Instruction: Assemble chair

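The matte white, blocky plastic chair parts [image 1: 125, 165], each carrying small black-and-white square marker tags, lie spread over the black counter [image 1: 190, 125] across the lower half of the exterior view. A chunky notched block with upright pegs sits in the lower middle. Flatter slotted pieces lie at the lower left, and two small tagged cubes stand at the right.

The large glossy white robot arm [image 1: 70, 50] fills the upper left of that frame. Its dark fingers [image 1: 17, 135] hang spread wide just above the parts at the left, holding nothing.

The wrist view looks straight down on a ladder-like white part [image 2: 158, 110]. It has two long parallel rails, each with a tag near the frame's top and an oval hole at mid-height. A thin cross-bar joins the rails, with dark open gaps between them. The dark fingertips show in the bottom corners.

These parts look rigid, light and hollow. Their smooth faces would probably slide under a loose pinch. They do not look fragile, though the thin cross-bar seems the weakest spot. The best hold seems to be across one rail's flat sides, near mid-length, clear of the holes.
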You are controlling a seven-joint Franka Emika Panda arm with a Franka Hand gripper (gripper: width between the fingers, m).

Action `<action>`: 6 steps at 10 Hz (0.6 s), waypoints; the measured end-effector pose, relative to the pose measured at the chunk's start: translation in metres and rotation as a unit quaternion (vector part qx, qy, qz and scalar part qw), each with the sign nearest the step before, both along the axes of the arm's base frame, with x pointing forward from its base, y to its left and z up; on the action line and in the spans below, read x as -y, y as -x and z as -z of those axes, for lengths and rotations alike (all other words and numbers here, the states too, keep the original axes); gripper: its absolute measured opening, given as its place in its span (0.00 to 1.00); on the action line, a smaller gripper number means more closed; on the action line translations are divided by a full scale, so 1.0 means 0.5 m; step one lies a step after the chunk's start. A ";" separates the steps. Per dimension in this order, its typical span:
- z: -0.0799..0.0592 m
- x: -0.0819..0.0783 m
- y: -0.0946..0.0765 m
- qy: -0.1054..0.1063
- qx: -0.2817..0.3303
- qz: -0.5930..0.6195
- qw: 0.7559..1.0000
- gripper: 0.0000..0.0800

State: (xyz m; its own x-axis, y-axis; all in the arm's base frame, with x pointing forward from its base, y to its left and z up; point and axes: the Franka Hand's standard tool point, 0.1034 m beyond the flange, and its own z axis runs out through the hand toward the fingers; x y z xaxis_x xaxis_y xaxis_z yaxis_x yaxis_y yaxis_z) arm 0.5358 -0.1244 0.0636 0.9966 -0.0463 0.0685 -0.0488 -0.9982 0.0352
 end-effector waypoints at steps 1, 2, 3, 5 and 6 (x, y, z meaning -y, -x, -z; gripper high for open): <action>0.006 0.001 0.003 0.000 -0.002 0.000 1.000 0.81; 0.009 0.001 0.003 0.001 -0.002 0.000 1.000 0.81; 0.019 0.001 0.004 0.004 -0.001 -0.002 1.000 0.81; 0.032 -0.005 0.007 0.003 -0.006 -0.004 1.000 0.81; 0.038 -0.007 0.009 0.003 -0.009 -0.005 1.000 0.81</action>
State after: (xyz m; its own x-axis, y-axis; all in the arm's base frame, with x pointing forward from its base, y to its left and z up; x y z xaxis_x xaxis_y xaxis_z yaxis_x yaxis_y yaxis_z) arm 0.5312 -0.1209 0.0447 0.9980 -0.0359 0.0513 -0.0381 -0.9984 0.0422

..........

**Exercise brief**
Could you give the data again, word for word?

**Response to this task**
Instruction: Assemble chair

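The matte white, blocky plastic chair parts [image 1: 125, 165], each carrying small black-and-white square marker tags, lie spread over the black counter [image 1: 190, 125] across the lower half of the exterior view. A chunky notched block with upright pegs sits in the lower middle. Flatter slotted pieces lie at the lower left, and two small tagged cubes stand at the right.

The large glossy white robot arm [image 1: 70, 50] fills the upper left of that frame. Its dark fingers [image 1: 17, 135] hang spread wide just above the parts at the left, holding nothing.

The wrist view looks straight down on a ladder-like white part [image 2: 158, 110]. It has two long parallel rails, each with a tag near the frame's top and an oval hole at mid-height. A thin cross-bar joins the rails, with dark open gaps between them. The dark fingertips show in the bottom corners.

These parts look rigid, light and hollow. Their smooth faces would probably slide under a loose pinch. They do not look fragile, though the thin cross-bar seems the weakest spot. The best hold seems to be across one rail's flat sides, near mid-length, clear of the holes.
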You are controlling a seven-joint Franka Emika Panda arm with a Franka Hand gripper (gripper: width between the fingers, m).

Action `<action>`: 6 steps at 10 Hz (0.6 s), waypoints; the measured end-effector pose, relative to the pose measured at the chunk's start: translation in metres and rotation as a unit quaternion (vector part qx, qy, qz and scalar part qw), each with the sign nearest the step before, both along the axes of the arm's base frame, with x pointing forward from its base, y to its left and z up; on the action line and in the spans below, read x as -y, y as -x and z as -z of those axes, for lengths and rotations alike (all other words and numbers here, the states too, keep the original axes); gripper: its absolute measured opening, given as its place in its span (0.00 to 1.00); on the action line, a smaller gripper number means more closed; on the action line translations are divided by a full scale, so 1.0 means 0.5 m; step one lies a step after the chunk's start. A ";" separates the steps. Per dimension in this order, its typical span:
- z: -0.0799..0.0592 m
- x: -0.0819..0.0783 m
- y: -0.0946..0.0765 m
- qy: -0.1054..0.1063
- qx: -0.2817..0.3303
- qz: -0.5930..0.6195
- qw: 0.7559..1.0000
- gripper: 0.0000..0.0800

State: (xyz m; its own x-axis, y-axis; all in the arm's base frame, with x pointing forward from its base, y to its left and z up; point and axes: the Franka Hand's standard tool point, 0.1034 m beyond the flange, and its own z axis runs out through the hand toward the fingers; x y z xaxis_x xaxis_y xaxis_z yaxis_x yaxis_y yaxis_z) arm 0.5358 -0.1244 0.0636 0.9966 -0.0463 0.0685 -0.0488 -0.9982 0.0352
 end-effector waypoints at steps 1, 2, 3, 5 and 6 (x, y, z meaning -y, -x, -z; gripper high for open): <action>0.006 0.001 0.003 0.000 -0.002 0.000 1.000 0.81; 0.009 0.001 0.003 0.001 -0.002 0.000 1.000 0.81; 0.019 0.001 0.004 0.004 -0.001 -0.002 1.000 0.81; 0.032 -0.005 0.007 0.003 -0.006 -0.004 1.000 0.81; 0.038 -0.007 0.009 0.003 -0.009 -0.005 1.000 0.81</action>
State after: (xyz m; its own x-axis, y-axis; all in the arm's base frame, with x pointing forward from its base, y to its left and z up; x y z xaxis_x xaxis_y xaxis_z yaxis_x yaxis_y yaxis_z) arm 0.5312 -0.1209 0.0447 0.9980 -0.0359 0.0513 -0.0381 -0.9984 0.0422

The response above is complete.